→ Exercise details:
Give back each line below verbatim.

(Data section)

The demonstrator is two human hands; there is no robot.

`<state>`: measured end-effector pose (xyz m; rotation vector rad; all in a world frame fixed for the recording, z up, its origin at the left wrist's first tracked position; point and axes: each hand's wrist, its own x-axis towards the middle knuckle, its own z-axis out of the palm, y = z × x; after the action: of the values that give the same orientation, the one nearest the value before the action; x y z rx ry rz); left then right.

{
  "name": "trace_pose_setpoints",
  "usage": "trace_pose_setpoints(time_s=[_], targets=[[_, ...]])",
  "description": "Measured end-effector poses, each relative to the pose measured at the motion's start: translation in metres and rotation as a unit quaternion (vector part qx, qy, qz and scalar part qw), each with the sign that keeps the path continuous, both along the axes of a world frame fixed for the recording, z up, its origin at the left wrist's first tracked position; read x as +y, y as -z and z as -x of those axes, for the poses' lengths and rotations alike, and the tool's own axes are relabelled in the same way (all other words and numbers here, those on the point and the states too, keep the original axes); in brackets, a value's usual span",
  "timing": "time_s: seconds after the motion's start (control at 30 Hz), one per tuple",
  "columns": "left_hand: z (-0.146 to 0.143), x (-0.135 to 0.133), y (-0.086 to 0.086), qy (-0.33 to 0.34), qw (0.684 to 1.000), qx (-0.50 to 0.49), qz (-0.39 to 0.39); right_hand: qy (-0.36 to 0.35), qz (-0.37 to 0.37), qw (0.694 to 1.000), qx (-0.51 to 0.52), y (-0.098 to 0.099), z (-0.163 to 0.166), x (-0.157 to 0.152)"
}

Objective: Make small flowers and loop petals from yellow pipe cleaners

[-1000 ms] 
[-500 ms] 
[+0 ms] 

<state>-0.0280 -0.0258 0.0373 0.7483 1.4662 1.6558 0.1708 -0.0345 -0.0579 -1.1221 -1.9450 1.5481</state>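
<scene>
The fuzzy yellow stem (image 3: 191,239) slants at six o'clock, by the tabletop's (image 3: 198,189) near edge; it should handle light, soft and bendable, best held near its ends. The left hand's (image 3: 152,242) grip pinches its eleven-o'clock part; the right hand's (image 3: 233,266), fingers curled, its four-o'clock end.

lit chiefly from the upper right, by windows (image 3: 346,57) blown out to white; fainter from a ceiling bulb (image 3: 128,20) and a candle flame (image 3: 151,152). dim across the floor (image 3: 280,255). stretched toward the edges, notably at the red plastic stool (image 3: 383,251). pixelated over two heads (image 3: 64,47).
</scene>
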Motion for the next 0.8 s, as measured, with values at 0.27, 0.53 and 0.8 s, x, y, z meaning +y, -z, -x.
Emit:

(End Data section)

→ Response area:
The demonstrator is two human hands; there is no robot.

`<state>`: measured end-effector pose (xyz m; rotation vector rad; all in a world frame fixed for the recording, z up, its origin at the left wrist's first tracked position; point and axes: each hand's wrist, its own x-axis towards the middle knuckle, its own z-axis out of the palm, y = z × x; after the action: of the values that give the same orientation, the one nearest the value before the action; x y z rx ry rz); left then right.

{
  "name": "trace_pose_setpoints",
  "usage": "trace_pose_setpoints(time_s=[_], targets=[[_, ...]])",
  "description": "Measured end-effector poses, each relative to the pose measured at the motion's start: translation in metres and rotation as a unit quaternion (vector part qx, qy, qz and scalar part qw), each with the sign that keeps the path continuous, both along the axes of a world frame fixed for the recording, z up, its origin at the left wrist's first tracked position; read x as +y, y as -z and z as -x of those axes, for the poses' lengths and rotations alike, and the tool's own axes are relabelled in the same way (all other words and numbers here, those on the point and the states too, keep the original axes); in brackets, a value's usual span",
  "timing": "time_s: seconds after the motion's start (control at 30 Hz), one per tuple",
  "columns": "left_hand: z (-0.146 to 0.143), x (-0.135 to 0.133), y (-0.086 to 0.086), qy (-0.33 to 0.34), qw (0.684 to 1.000), qx (-0.50 to 0.49), qz (-0.39 to 0.39); right_hand: qy (-0.36 to 0.35), qz (-0.37 to 0.37), qw (0.694 to 1.000), qx (-0.51 to 0.52), y (-0.098 to 0.099), z (-0.163 to 0.166), x (-0.157 to 0.152)"
}

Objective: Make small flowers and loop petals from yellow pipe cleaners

[-1000 ms] 
[-500 ms] 
[+0 ms] 

<state>-0.0280 -0.0258 0.0373 0.7483 1.4662 1.6558 0.1708 -0.0345 -0.0579 -1.1221 -1.9450 1.5481</state>
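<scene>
The fuzzy yellow stem (image 3: 191,239) slants at six o'clock, by the tabletop's (image 3: 198,189) near edge; it should handle light, soft and bendable, best held near its ends. The left hand's (image 3: 152,242) grip pinches its eleven-o'clock part; the right hand's (image 3: 233,266), fingers curled, its four-o'clock end.

lit chiefly from the upper right, by windows (image 3: 346,57) blown out to white; fainter from a ceiling bulb (image 3: 128,20) and a candle flame (image 3: 151,152). dim across the floor (image 3: 280,255). stretched toward the edges, notably at the red plastic stool (image 3: 383,251). pixelated over two heads (image 3: 64,47).
</scene>
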Motion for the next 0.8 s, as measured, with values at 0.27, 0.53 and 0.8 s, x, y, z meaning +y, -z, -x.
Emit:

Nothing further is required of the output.